*What to work on*:
Your task is to give the listing below back word for word, pictures excluded.

_ _ _ _

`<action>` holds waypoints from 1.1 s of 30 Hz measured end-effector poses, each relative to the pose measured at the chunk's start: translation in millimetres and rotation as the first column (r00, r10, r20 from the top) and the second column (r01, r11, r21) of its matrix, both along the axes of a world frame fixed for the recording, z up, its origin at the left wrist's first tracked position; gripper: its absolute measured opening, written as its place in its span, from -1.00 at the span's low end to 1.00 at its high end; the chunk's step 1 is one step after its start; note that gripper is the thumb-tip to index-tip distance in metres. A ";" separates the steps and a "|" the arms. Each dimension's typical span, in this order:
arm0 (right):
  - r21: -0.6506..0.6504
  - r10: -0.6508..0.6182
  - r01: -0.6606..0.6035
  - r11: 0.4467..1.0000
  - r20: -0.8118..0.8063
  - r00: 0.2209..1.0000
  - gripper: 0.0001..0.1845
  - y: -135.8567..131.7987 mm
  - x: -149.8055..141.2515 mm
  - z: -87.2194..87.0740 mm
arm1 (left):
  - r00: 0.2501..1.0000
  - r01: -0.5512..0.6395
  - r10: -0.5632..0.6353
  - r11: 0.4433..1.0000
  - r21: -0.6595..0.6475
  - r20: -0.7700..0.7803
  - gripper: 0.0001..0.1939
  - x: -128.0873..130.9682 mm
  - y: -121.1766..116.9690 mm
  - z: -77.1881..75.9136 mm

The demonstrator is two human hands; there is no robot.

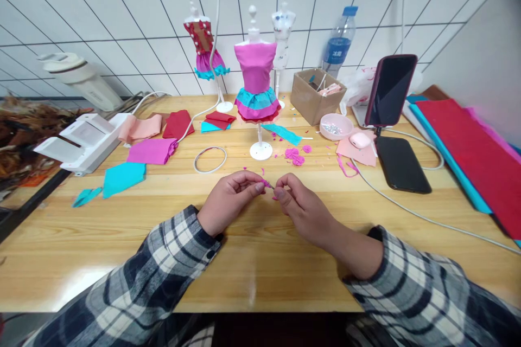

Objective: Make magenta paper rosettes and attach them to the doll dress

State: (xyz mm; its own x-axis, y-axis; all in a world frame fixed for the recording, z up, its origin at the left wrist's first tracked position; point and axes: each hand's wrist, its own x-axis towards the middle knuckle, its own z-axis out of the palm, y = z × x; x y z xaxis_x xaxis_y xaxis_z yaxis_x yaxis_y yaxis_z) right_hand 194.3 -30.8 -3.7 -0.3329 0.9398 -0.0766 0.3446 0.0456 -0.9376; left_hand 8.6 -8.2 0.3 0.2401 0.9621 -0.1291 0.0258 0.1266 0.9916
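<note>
A small white dress stand in a bright pink top and a frilly blue, pink and red skirt (255, 68) stands on the pale wooden counter (260, 276). In front of it, on the person's side, are the person's two bare hands. The left hand (231, 200) has its thumb and fingers pinched on a tiny bright pink cloth scrap (266, 184), mostly hidden by them. The right hand (307, 212) is just beside it, fingers bent and close together. A thin, dark bit shows between the hands, too small to name, and one cannot tell if the right fingers grip it. Both black-and-white plaid sleeves (175, 252) run out of sight at the bottom.

Just right of the dress stand lie some round, crinkled bright pink cloth pieces (298, 161). Farther right is a round pale pink plastic bowl (346, 126) with tiny shiny bits, too small to make out. Behind the dress stand, a white stand with a spotted top (283, 23) is partly covered by it. Right and back from the dress stand, an open brown cardboard box (303, 97) hides the bottom of a clear plastic bottle with a blue cap (340, 43). Far right, a long red cloth (472, 146) is cut off by the edge.
</note>
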 end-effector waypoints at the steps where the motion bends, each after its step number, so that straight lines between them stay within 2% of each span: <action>1: 0.002 -0.003 0.003 1.000 0.008 1.000 -0.67 0.0 0.2 -0.3 | 1.000 0.001 -0.001 1.000 -0.001 0.005 -0.78 -0.2 -0.1 -0.7; 12: 0.017 -0.011 0.011 1.000 0.009 1.000 -0.68 1.3 -0.5 -4.4 | 0.999 0.011 -0.011 1.000 -0.003 0.040 -0.79 2.2 -0.3 0.8; 18: 0.023 -0.058 0.059 0.998 -0.022 0.998 -0.69 0.2 -1.6 -3.4 | 0.999 0.030 -0.029 0.999 0.021 -0.023 -0.79 2.3 -0.1 -1.5; 20: -0.019 -0.086 0.085 0.996 -0.087 0.992 -0.68 0.6 -1.5 -2.0 | 0.999 0.036 -0.034 0.997 0.065 -0.040 -0.80 1.4 0.4 -2.3; 22: -0.155 -0.124 0.091 0.984 -0.212 0.969 -0.65 2.6 -0.3 -0.3 | 0.996 0.044 -0.028 0.979 0.197 -0.085 -0.82 -0.1 0.5 -2.0; 24: -0.376 -0.160 0.014 0.926 -0.358 0.920 -0.57 6.3 2.5 2.0 | 0.986 0.077 -0.014 0.921 0.382 -0.165 -0.86 -2.1 -0.3 -0.1; 26: -0.572 -0.164 -0.161 0.804 -0.474 0.865 -0.53 10.6 6.2 4.8 | 0.972 0.150 -0.022 0.829 0.538 -0.236 -0.90 -4.3 -2.1 2.8; 28: -0.668 -0.124 -0.344 0.659 -0.549 0.827 -0.61 13.9 9.6 7.7 | 0.961 0.222 -0.055 0.741 0.634 -0.272 -0.92 -6.4 -4.1 5.4; 30: -0.693 -0.069 -0.461 0.555 -0.591 0.804 -0.68 15.4 11.5 10.3 | 0.951 0.276 -0.086 0.664 0.695 -0.297 -0.93 -8.1 -5.2 6.7; 31: -0.694 -0.052 -0.484 0.533 -0.598 0.800 -0.68 15.4 11.8 11.3 | 0.946 0.295 -0.089 0.635 0.714 -0.312 -0.92 -8.7 -5.3 6.9; 33: -0.689 -0.042 -0.485 0.539 -0.597 0.801 -0.67 14.9 11.3 12.8 | 0.938 0.318 -0.082 0.590 0.742 -0.337 -0.90 -9.8 -4.7 7.0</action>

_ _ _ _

*Output for this task*:
`<action>` holds waypoints from 1.1 s of 30 Hz measured end-effector poses, each relative to the pose measured at the chunk's start: translation in millimetres and rotation as the first column (r00, r10, r20 from the top) and the second column (r01, r11, r21) of its matrix, both along the axes of a world frame fixed for the recording, z up, its origin at the left wrist's first tracked position; gripper: its absolute measured opening, written as its place in its span, from -1.00 at the span's low end to 1.00 at its high end; the chunk's step 1 is one step after its start; note that gripper is the thumb-tip to index-tip distance in metres. A ";" separates the steps and a "|" the arms. Each dimension's typical span, in this order:
arm0 (right):
  - r21: -0.6506..0.6504
  - r10: -0.6508..0.6182
  - r01: -0.6606..0.6035
  - r11: 0.4467..1.0000
  - r20: -0.8118..0.8063
  - r00: 0.2209..1.0000
  - gripper: 0.0001..0.1845
  - y: -135.8567..131.7987 mm
  - x: -149.8055..141.2515 mm
  - z: -87.2194..87.0740 mm
arm1 (left):
  - r00: 0.2501..1.0000
  - r01: -0.5512..0.6395
  - r10: -0.5632..0.6353
  - r11: 0.4433..1.0000
  - r21: -0.6595..0.6475
  - r20: -0.7700..0.7803
  - gripper: 0.0001..0.1939
  - x: -128.0873..130.9682 mm
  - y: -121.1766..116.9690 mm
  - z: -77.1881..75.9136 mm

The demonstrator is two human hands; there is no robot.


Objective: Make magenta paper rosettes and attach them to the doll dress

State: (xyz mm; its own x-axis, y-axis; all in a world frame fixed for the recording, z up, its origin at the left wrist's first tracked position; point and axes: each hand's wrist, its own x-axis towards the middle knuckle, its own z-axis out of the palm, y = z × x; x y z xaxis_x xaxis_y xaxis_z yaxis_x yaxis_y yaxis_z) right_hand 194.3 -30.8 -3.7 -0.3329 0.9398 -0.0766 0.3446 0.0456 -0.9376; left_hand 8.6 -8.2 0.3 0.2401 0.9621 -0.1291 0.0258 0.1266 0.9916
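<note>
A small white dress stand in a bright pink top and a frilly blue, pink and red skirt (255, 68) stands on the pale wooden counter (260, 276). In front of it, on the person's side, are the person's two bare hands. The left hand (231, 200) has its thumb and fingers pinched on a tiny bright pink cloth scrap (266, 184), mostly hidden by them. The right hand (307, 212) is just beside it, fingers bent and close together. A thin, dark bit shows between the hands, too small to name, and one cannot tell if the right fingers grip it. Both black-and-white plaid sleeves (175, 252) run out of sight at the bottom.

Just right of the dress stand lie some round, crinkled bright pink cloth pieces (298, 161). Farther right is a round pale pink plastic bowl (346, 126) with tiny shiny bits, too small to make out. Behind the dress stand, a white stand with a spotted top (283, 23) is partly covered by it. Right and back from the dress stand, an open brown cardboard box (303, 97) hides the bottom of a clear plastic bottle with a blue cap (340, 43). Far right, a long red cloth (472, 146) is cut off by the edge.
</note>
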 end-effector waypoints at the steps where the motion bends, each after its step number, so that straight lines between them stay within 2% of each span: <action>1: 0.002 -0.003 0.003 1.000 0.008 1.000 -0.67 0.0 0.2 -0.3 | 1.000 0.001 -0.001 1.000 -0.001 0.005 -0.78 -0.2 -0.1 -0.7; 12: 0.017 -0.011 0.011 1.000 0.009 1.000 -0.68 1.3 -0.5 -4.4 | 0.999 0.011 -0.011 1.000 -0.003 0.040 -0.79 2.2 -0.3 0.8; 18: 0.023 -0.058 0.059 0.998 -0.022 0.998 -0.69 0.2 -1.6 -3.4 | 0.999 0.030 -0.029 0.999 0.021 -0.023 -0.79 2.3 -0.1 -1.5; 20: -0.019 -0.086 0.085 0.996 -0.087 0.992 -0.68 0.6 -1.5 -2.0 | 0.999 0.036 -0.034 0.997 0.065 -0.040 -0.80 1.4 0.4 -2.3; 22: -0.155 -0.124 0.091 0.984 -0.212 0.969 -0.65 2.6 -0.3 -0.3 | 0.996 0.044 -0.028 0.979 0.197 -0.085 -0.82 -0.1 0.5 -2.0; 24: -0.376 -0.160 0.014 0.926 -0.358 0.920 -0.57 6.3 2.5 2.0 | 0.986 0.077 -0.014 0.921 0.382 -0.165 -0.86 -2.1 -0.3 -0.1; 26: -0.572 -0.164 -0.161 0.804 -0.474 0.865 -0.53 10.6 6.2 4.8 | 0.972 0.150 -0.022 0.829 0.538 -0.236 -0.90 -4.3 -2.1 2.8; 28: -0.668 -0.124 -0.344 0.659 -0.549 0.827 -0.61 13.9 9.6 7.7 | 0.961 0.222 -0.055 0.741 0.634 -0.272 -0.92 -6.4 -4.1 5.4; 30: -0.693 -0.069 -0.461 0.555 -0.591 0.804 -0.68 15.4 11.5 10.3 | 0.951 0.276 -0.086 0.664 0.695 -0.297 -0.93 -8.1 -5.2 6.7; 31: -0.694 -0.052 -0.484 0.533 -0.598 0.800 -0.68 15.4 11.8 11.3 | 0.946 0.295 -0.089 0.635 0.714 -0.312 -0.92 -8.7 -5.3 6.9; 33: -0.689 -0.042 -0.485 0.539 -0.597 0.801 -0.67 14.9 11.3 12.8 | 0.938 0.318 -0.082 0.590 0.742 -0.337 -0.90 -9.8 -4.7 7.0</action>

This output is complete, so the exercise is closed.